DESCRIPTION OF THE TASK :: From the first line to the last, copy the material word for word; pictures stay out.

RECORDED INFORMATION ::
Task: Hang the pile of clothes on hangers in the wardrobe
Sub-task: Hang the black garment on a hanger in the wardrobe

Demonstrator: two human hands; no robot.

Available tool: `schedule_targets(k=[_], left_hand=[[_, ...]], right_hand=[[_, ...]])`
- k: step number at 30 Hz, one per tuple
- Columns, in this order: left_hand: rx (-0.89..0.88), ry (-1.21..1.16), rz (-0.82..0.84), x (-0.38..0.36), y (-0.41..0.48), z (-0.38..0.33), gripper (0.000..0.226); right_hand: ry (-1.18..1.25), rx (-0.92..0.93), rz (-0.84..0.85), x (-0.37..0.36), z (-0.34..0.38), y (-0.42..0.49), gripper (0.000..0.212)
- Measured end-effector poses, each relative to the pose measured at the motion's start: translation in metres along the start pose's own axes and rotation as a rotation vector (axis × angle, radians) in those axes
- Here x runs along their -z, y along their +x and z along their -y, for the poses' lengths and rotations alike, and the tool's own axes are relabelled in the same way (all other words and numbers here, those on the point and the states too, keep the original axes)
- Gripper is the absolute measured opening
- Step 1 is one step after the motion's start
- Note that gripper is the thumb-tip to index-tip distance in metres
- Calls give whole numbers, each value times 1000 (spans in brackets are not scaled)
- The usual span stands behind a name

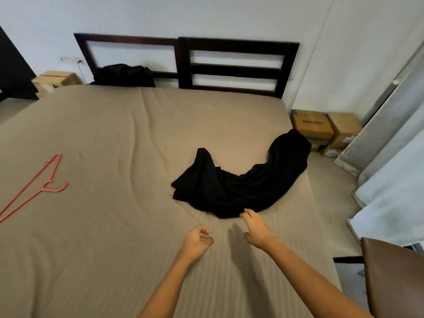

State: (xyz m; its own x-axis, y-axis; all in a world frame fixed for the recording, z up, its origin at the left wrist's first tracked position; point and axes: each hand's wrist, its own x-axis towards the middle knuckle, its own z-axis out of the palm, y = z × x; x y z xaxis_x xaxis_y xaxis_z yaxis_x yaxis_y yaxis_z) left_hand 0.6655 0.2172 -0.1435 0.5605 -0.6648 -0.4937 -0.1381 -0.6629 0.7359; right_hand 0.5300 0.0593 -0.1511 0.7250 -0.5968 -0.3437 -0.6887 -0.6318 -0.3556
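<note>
Progress: You are early in the task, by my reading. Nothing in view hangs on a hanger, and no wardrobe shows for certain.
Garment in hand: The black garment (241, 187) lies crumpled in a curved heap on the bed (114, 134), right of centre, its far end close to the bed's right edge.
Other clothing: A second dark garment (125, 75) sits bunched against the headboard (234, 70) at the far left of the bed, so I judge at least two pieces are left to hang.
Hanger: The red hanger (34, 187) lies flat at the bed's left side, well apart from the black garment and from both hands.
Right hand (255, 228): It reaches to the near hem of the black garment with its fingertips (246, 213) at the cloth; I cannot tell whether they pinch it or only touch.
Left hand (197, 242): Its fingers are curled in and hold nothing; it hovers over bare sheet, just short of the garment.
Open room: The wide stretch of sheet between garment and hanger gives you space to spread the cloth flat.
Edges: On the right the bed drops to a narrow floor strip with cardboard boxes (321, 129) and a curtain (390, 157); cloth dragged that way could slide off.
Near right: A brown piece of furniture (394, 271) stands close by your right arm, so swing leftward.
</note>
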Motion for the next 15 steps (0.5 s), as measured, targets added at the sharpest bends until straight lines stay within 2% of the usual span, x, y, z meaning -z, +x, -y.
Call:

THE COMPLETED TASK ::
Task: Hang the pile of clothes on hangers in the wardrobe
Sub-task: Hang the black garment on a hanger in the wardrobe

Demonstrator: two human hands; no robot.

Available tool: `schedule_targets(k=[_], left_hand=[[_, ...]], right_hand=[[_, ...]])`
- k: step number at 30 Hz, one per tuple
- Columns, in this order: left_hand: rx (-0.89..0.88), ry (-1.21..1.16), rz (-0.82..0.84), x (-0.38..0.36), y (-0.41..0.48), z (-0.38..0.33), gripper (0.000..0.226); right_hand: ry (-1.18..1.25), rx (-0.92..0.93), rz (-0.84..0.85), x (-0.37..0.36), z (-0.34..0.38), y (-0.42..0.49), gripper (0.000..0.212)
- Measured end-effector poses, each relative to the pose measured at the motion's start: translation in metres along the start pose's own axes and rotation as a rotation vector (axis × angle, radians) in those axes
- Here x runs along their -z, y along their +x and z along their -y, for the poses' lengths and rotations alike, and the tool's own axes are relabelled in the same way (all other words and numbers here, those on the point and the states too, keep the original axes)
- Gripper is the absolute measured opening
- Step 1 is one step after the motion's start
- Note that gripper is the thumb-tip to index-tip distance in metres
- Calls give whole numbers, each value times 1000 (spans in brackets are not scaled)
- The usual span stands behind a name


State: (xyz m; its own x-axis, y-axis; all in a world frame fixed for the recording, z up, its origin at the left wrist's first tracked position; point and axes: each hand's wrist, its own x-axis towards the middle knuckle, its own z-axis out of the palm, y = z × x; x y z xaxis_x xaxis_y xaxis_z yaxis_x yaxis_y yaxis_z) left_hand 0.6655 0.2172 -0.1435 0.5605 -0.6648 -0.4937 -0.1381 -0.6629 0.7359; right_hand 0.5300 0.0593 -0.1511 0.7250 -0.5968 -0.3437 -0.6887 -0.6318 -0.3556
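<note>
Progress: You are early in the task, by my reading. Nothing in view hangs on a hanger, and no wardrobe shows for certain.
Garment in hand: The black garment (241, 187) lies crumpled in a curved heap on the bed (114, 134), right of centre, its far end close to the bed's right edge.
Other clothing: A second dark garment (125, 75) sits bunched against the headboard (234, 70) at the far left of the bed, so I judge at least two pieces are left to hang.
Hanger: The red hanger (34, 187) lies flat at the bed's left side, well apart from the black garment and from both hands.
Right hand (255, 228): It reaches to the near hem of the black garment with its fingertips (246, 213) at the cloth; I cannot tell whether they pinch it or only touch.
Left hand (197, 242): Its fingers are curled in and hold nothing; it hovers over bare sheet, just short of the garment.
Open room: The wide stretch of sheet between garment and hanger gives you space to spread the cloth flat.
Edges: On the right the bed drops to a narrow floor strip with cardboard boxes (321, 129) and a curtain (390, 157); cloth dragged that way could slide off.
Near right: A brown piece of furniture (394, 271) stands close by your right arm, so swing leftward.
</note>
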Motion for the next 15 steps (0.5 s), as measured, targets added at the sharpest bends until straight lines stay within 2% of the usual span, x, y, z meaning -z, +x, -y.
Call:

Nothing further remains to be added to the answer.